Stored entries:
- - - - - - -

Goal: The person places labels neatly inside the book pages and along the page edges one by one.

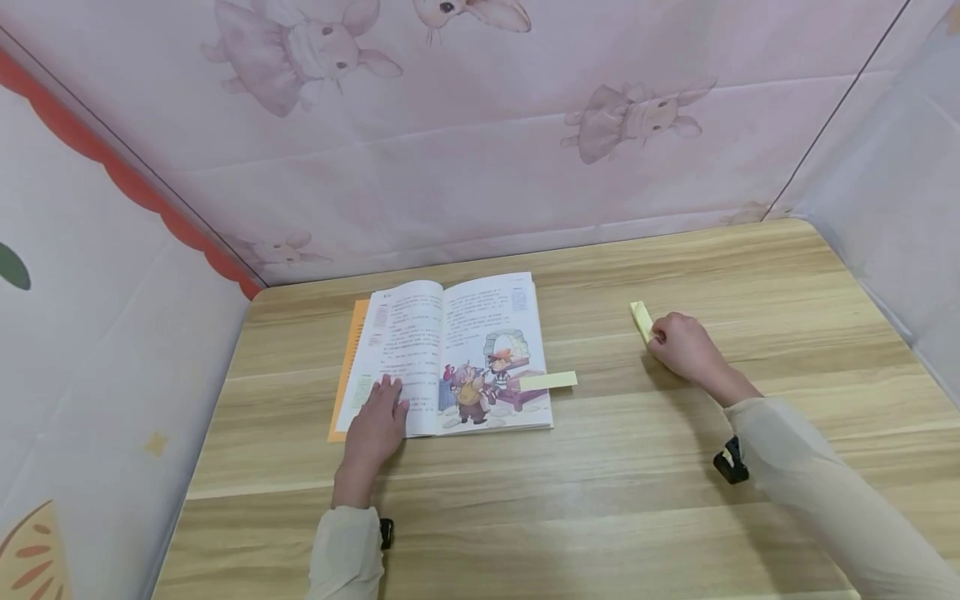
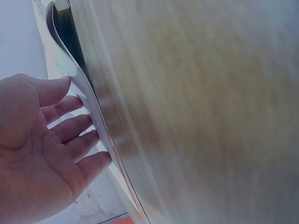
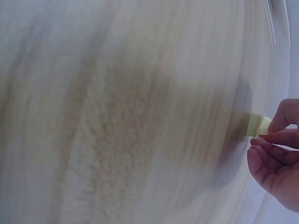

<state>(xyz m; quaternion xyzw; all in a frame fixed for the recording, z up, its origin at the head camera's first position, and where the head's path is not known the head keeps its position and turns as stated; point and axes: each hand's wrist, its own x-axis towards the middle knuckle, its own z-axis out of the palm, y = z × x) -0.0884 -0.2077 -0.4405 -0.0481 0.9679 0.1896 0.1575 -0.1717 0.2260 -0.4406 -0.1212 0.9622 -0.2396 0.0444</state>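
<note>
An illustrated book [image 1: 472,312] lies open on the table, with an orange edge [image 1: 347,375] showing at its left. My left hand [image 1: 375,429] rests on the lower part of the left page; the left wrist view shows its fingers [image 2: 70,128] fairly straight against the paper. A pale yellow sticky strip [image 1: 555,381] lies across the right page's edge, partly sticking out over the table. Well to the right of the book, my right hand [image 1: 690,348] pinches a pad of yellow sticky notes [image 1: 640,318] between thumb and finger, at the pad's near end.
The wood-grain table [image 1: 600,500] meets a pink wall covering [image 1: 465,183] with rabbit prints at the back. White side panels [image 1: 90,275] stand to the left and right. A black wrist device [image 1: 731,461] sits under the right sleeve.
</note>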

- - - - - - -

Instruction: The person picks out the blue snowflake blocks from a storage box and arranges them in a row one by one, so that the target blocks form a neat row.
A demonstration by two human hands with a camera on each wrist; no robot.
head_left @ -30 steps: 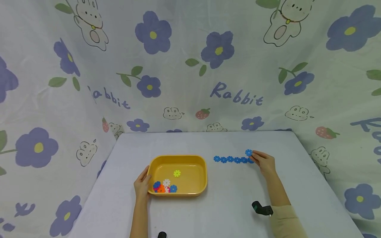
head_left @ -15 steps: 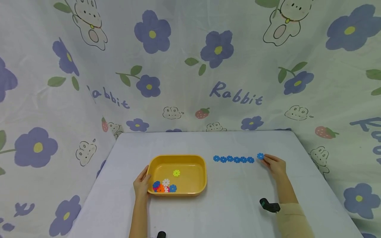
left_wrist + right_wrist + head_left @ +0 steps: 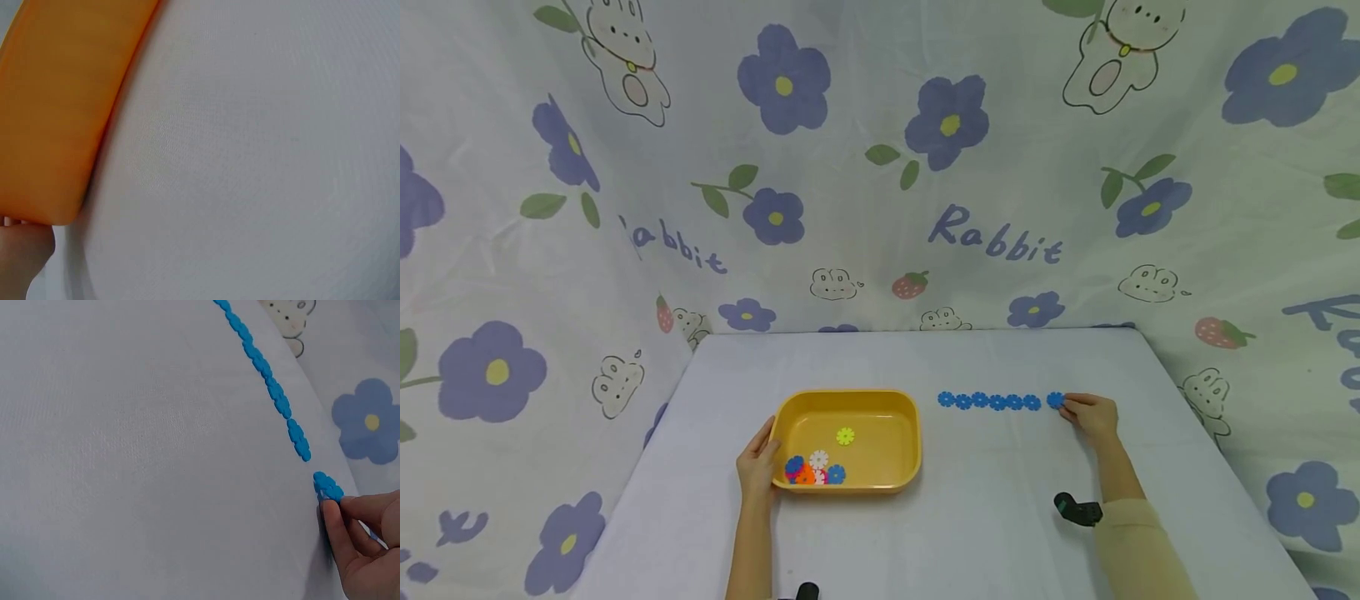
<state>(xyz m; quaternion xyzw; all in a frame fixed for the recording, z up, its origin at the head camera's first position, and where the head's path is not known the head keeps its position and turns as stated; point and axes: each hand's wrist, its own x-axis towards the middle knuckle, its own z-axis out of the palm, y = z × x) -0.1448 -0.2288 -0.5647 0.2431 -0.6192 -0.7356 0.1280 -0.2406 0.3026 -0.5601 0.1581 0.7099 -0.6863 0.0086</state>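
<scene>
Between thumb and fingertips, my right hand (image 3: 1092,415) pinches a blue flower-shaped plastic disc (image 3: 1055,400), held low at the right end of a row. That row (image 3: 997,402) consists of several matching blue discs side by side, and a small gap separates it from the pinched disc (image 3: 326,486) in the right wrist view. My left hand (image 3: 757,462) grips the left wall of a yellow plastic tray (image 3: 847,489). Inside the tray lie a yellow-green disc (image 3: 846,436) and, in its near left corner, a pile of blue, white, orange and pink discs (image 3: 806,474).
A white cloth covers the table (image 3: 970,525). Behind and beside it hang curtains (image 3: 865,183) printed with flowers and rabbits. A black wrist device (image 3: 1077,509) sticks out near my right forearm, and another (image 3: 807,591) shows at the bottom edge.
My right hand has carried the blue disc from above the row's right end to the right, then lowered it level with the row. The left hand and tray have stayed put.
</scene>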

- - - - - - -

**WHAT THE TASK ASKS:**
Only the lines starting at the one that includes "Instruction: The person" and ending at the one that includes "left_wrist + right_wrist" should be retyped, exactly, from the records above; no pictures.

**RESULT OF THIS TASK:**
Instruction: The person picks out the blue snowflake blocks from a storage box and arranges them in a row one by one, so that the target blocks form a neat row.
A demonstration by two human hands with a camera on each wrist; no robot.
head_left @ -30 steps: 
head_left @ -15 steps: 
left_wrist + right_wrist + head_left @ +0 steps: 

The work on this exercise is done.